Selon un communiqué de la Direction des relations publiques de la DGSN, durant l’année passée, 490 personnes impliquées dans 228 affaires de meurtres ont été arrêtées.

L’âge des présumés auteurs varie entre 19 et 36 ans, dont 228 auteurs principaux parmi lesquels figurent neuf femmes, tandis que 262 complices dont 18 femmes ont été interpellés et tous traduits devant la justice pour des affaires de meurtres. Selon la DGSN, 378 parmi les 490 suspects ont été placés sous mandat de dépôt.

Par ailleurs, 225 crimes de sang ont été commis à l’aide des armes blanches, souvent des couteaux, épées et haches, alors que 4 victimes ont été tuées par arme à feu, explique la DGSN dans le cadre du bilan annuel de la police judiciaire et de la police scientifique.

Concernant les affaires d’homicides volontaires, la Sûreté nationale a affirmé que ses unités ont traités et élucidés crimes de sang ayant conduit à l’arrestation de 295 personnes dont 127 principaux suspects et 168 complices.

A propos des coups et blessures volontaires ayant entraîné la mort des victimes, les unités de la police ont traité et élucidé, en 2016, 101 affaires criminelles pour lesquelles 195 personnes impliquées ont été appréhendées, dont 101 auteurs principaux et 94 complices, tous traduits devant la justice avec des preuves à l’appui.

D’autre part, la DGSN a affirmé que la plupart des crimes ont été commis suite à des rixes et autres provocations entre les antagonistes, ces deux causes représentent ; selon la Sûreté nationale, 43% des crimes de sang durant l’année passée. Les cambriolages ayant entraîné l’assassinat des victimes, sont la deuxième cause des crimes de sang, ils représentent 14, 47% du taux des affaires criminelles traitées par la DGSN en 2016.

Souvent, les voleurs tombent nez-à-nez avec leurs cibles (propriétaires des véhicules ou maisons) ce qui entraîne, souvent, l’assassinat des victimes. Puis viennent en troisième cause les conflits familiaux qui représentent 12,73% des affaires de meurtres traitées en 2016.

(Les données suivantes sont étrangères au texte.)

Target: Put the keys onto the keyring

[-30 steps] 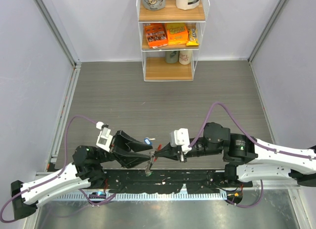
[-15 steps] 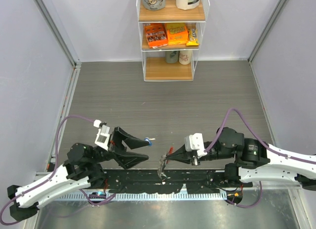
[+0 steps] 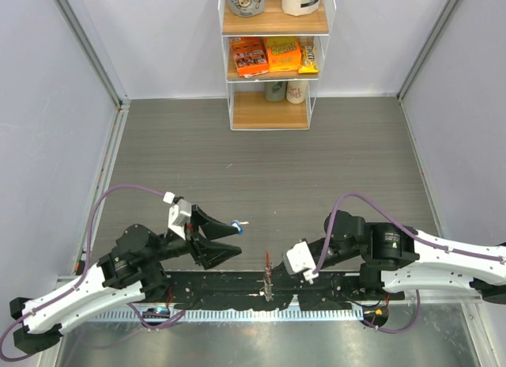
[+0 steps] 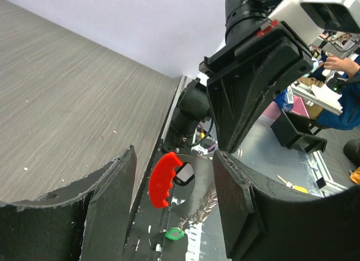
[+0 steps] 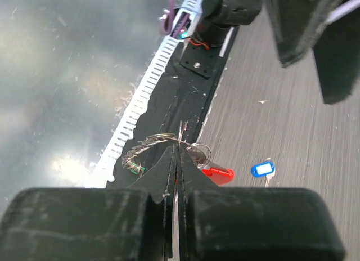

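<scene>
My right gripper (image 3: 273, 274) is shut on the keyring (image 5: 198, 151), a thin silvery ring. Its red fob (image 3: 268, 262) and twisted chain (image 5: 140, 151) hang over the black base rail. The green key (image 5: 132, 170) dangles at the chain's end. In the left wrist view the fob (image 4: 163, 179), the chain (image 4: 205, 202) and the green key (image 4: 174, 234) show between my open fingers. My left gripper (image 3: 236, 240) is open and empty, to the left of the keyring. The blue key (image 3: 236, 226) lies on the table by its upper fingertip and also shows in the right wrist view (image 5: 262, 169).
A white shelf unit (image 3: 273, 106) with snack packs stands at the back centre. The black base rail (image 3: 316, 286) and a slotted metal strip run along the near edge. Grey walls close in both sides.
The two grippers, close together a second ago, have parted. My right gripper has carried the keyring back over the base rail. My left gripper has drawn back a little, still open.
</scene>
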Robot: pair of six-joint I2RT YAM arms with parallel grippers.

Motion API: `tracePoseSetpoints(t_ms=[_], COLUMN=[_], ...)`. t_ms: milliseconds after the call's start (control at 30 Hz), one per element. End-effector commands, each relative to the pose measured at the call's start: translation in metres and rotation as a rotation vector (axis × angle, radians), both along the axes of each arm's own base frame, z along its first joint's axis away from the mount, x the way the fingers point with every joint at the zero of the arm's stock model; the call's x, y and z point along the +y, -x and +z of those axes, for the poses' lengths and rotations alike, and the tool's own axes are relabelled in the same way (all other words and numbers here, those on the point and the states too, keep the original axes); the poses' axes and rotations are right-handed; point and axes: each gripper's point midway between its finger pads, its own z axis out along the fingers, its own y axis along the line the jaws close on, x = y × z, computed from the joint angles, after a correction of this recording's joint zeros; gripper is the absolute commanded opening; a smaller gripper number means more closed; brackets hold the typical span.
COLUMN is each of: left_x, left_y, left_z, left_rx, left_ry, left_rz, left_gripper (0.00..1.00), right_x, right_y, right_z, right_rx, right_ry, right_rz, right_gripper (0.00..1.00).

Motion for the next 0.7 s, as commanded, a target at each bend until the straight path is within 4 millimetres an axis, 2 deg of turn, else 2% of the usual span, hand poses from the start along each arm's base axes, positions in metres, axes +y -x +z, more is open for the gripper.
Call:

A cause d’une parcelle de terrain, d’un héritage ou d’un vieux conflit immobilier, de nombreux membres de familles antagonistes n’hésitent pas à utiliser la violence, notamment des armes à feu ou blanches. Ce genre de crimes est en hausse inquiétante, affirme la DGSN.

La quatrième cause qui provoque souvent des meurtres de personnes sont les conflits financiers ; la DGSN a expliqué que 6,14% des affaires criminelles commises en 2016 sont relatives à ce prétexte.

La vengeance est aussi un facteur éminent qui provoque les crimes de sang ; cela représente 5, 70% des affaires de meurtres recensées en 2016, ajoute la DGSN. Comment lutter contre les crimes de sang ? La DGSN a appelé hier les citoyens à coopérer contre l’inquiétante hausse des affaires de meurtres en dénonçant les criminels qui n’hésitent pas à assassiner pour de l’argent.

La culture de dénonciation des criminels est un atout pour la DGSN qui rappelle aux citoyens l’existence des numéros verts « 15 48 » et le « 17 » qui sont en service 24/24 pour alerter la police en cas de crime. Le rôle des citoyens, ajoute la DGSN, est capital pour bien mener des enquêtes et arriver à l’identification et l’arrestation des criminels.